“A spread of small signals around a really big one, sir. With the amount of pyro in this area, my guess is it’s a mining ship with an armed escort.”
More new tech, then, because ISPA had long since tried and failed to mine the rich lodes of pyrofluvium from the canyon—from which it got its name, Pyro Canyon—owing to the incredibly unstable terrain. Violent outgassing had destroyed many a “state of the art” mineral extractor on the ground here, and mining from the air was, well, not possible.
Until now, that is.
“You read that, Cardie?”
“Loud and clear. They’re about to reap more than they bargained for.”
He grinned, then sucked in a quick hot breath. “Okay, Fifth, climb to two thousand, then hit the main ship, whatever it is, with a double-decker crossfire descent. In tight with your wingman. Be sure to give yourself enough room to pull away. After the first run, break formation and mop up the fighter escorts. Stand by for the rest.”
Brink’s signal display screen showed all remaining Alpha fighters flashing green, which meant they all understood and were following his lead.
“Roger that, Brink.” Good. Her Beta pilots were ready too.
“Okay, Fifth, up we go.”
The heat didn’t seem so intense from two thousand feet up, more like a cinder pathway smoldering for some daredevil idiot to walk barefoot across it. The heat haze, though, shimmered the way beyond for as far as he could see. “Anything more, Endicott?”
“Negative, sir. The readings haven’t moved.”
“Roger that.

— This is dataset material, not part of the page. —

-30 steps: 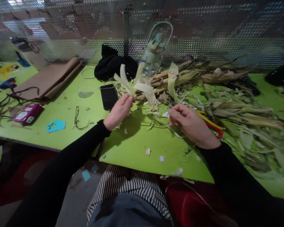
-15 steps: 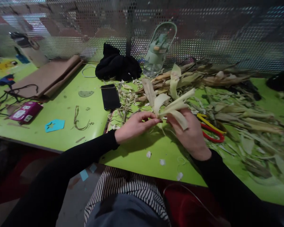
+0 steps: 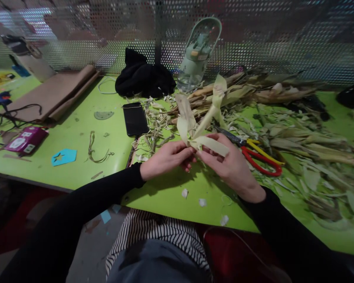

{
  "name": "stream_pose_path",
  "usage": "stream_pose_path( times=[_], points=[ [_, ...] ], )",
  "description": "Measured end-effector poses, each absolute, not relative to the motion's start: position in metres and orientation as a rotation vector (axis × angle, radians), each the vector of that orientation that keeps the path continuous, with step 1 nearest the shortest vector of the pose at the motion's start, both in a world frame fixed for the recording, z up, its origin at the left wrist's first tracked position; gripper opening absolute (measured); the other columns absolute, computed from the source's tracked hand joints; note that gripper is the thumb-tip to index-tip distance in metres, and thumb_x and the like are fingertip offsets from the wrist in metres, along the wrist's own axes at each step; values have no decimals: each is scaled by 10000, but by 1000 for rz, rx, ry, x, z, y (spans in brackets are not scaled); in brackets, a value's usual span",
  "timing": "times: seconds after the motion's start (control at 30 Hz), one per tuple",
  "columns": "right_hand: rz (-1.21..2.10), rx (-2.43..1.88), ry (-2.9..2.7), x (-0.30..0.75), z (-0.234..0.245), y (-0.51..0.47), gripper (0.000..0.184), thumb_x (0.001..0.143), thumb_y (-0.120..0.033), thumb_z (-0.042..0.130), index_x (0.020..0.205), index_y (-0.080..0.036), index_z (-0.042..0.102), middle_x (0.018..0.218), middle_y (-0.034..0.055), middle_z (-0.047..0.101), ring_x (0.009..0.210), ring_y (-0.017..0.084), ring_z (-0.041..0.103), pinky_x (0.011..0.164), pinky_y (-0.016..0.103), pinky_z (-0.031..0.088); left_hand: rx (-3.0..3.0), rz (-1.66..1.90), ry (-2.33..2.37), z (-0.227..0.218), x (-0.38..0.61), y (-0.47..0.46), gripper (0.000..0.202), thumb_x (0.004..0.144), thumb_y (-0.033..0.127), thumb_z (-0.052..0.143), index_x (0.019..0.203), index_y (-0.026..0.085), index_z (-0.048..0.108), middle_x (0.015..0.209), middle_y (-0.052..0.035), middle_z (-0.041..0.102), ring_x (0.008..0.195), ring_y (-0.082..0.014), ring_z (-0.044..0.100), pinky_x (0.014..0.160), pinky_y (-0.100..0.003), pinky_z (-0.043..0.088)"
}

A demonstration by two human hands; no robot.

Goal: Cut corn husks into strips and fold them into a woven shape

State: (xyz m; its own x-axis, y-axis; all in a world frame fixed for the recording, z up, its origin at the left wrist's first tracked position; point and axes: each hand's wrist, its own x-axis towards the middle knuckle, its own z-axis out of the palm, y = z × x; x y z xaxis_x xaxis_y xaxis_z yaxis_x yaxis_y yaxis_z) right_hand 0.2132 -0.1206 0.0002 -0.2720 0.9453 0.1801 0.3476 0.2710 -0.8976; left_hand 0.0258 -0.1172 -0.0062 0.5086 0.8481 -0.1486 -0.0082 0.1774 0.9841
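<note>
Pale corn husk strips (image 3: 186, 114) fan upward from a joined base between my two hands, above the green table. My left hand (image 3: 168, 159) pinches that base with thumb and fingertips. From the other side, my right hand (image 3: 224, 163) grips the husks, and one strip curls across its fingers. My fingers hide how the strips are joined. Just right of my right hand lie scissors (image 3: 262, 157) with one red and one yellow handle.
Heaps of dried corn husks (image 3: 301, 137) and scraps cover the right and back. A phone (image 3: 135, 119), black cloth (image 3: 146, 78) and green water bottle (image 3: 193, 59) stand beyond my hands. Leftward are a brown paper bag (image 3: 53, 92), purple box (image 3: 26, 140) and blue cutout (image 3: 64, 157).
My right hand has moved left and slightly down, closer to my left fingertips. The husk strips have shifted in my grip, and more of the scissors now shows.
</note>
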Motion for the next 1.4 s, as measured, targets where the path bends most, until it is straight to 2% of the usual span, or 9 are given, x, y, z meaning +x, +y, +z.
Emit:
stream_pose_path(
  times=[0.1, 0.17, 0.27, 0.33, 0.6, 0.77, 1.0, 1.23, 1.4],
  points=[
    [984, -1127, -1835, 211, 2, -125, 294, 821, -476, 755, 988, -246, 678, 957, 58, 711, 777, 209, 652, 648, 331, 538, 1377, 682, 870, -10, 26, -119, 206, 982, 247, 534, 829, 124, 596, 740, 5, 631, 607, -70, 593, 645, -220, 497],
    [991, -1156, -1764, 211, -1, -124, 259, 853, -499, 718, 858, -242, 687, 847, 41, 692, 740, 196, 633, 642, 324, 526, 1361, 688, 841, -10, 27, -120, 220, 989, 265, 528, 839, 123, 605, 757, -10, 651, 654, -83, 620, 690, -231, 516],
    [1120, -1253, -1539, 212, -11, -118, 318, 867, -532, 701, 780, -231, 649, 612, -29, 535, 528, 117, 470, 479, 264, 403, 1206, 745, 815, -12, 30, -119, 245, 1012, 269, 491, 856, 116, 603, 816, -37, 684, 700, -84, 644, 746, -244, 537],
    [1239, -1258, -1416, 213, -17, -112, 371, 854, -560, 707, 745, -216, 617, 593, -48, 493, 475, 79, 387, 417, 232, 315, 1087, 770, 807, -13, 30, -117, 250, 1018, 260, 483, 867, 105, 607, 830, -50, 693, 699, -80, 645, 741, -239, 533],
    [1383, -1146, -1242, 212, -13, -106, 368, 720, -500, 840, 794, -205, 632, 587, -73, 487, 447, 45, 358, 379, 189, 245, 972, 694, 728, -14, 30, -117, 181, 999, 227, 539, 920, 89, 627, 752, -32, 688, 625, -68, 633, 674, -222, 516],
    [1106, -1226, -1483, 216, -10, -112, 293, 855, -467, 729, 783, -193, 654, 624, -38, 536, 490, 65, 409, 421, 214, 305, 965, 745, 804, -9, 32, -120, 215, 1029, 214, 472, 910, 95, 606, 697, -9, 672, 575, -56, 624, 641, -210, 517],
    [805, -1153, -1558, 217, -10, -113, 282, 816, -411, 792, 1028, -249, 700, 777, -15, 628, 640, 120, 553, 547, 246, 467, 1009, 751, 875, -17, 33, -117, 202, 1005, 230, 528, 848, 112, 576, 676, 3, 672, 546, -48, 609, 601, -192, 507],
    [807, -1047, -1741, 215, -10, -118, 131, 874, -395, 733, 926, -278, 758, 930, 23, 708, 811, 178, 671, 745, 350, 580, 983, 771, 841, -14, 34, -120, 202, 994, 203, 542, 848, 101, 639, 698, -15, 692, 573, -59, 637, 614, -188, 526],
    [482, -930, -1956, 221, -6, -118, 102, 897, -348, 706, 927, -284, 779, 931, 51, 675, 853, 209, 652, 706, 376, 572, 666, 860, 765, -7, 31, -116, 264, 1014, 178, 489, 852, 78, 672, 757, -56, 722, 591, -59, 653, 637, -175, 554]
  ],
)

Alphas, dive on my mark.” From the coordinates on his navi-computer, they’d passed his hidden haven a few miles back. A few miles—way too close for comfort.
A fat blue edifice shaped like a beehive shimmered into view ahead, below. The top was around two thousand feet high. An ungodly screeching noise intensified the closer they got.
“Okay, ready, set, dive.”
Enormous tentacular pipes appeared to guzzle molten liquid from the canyon floor, feeding the beehive ship. Bold, as the ship hovered a few hundred feet in the air, seemingly using the heat and electromagnetic properties of pyro itself to create a kind of grav-lev cushion. Tremendous forces, delicately balanced and harnessed in the most hostile place imaginable. Far beyond ISPA’s scientific know-how. The Finaglers clearly prized pyrofluvium as highly as ISPA did, and they’d come to strip the canyon bare. To fuel their invasion.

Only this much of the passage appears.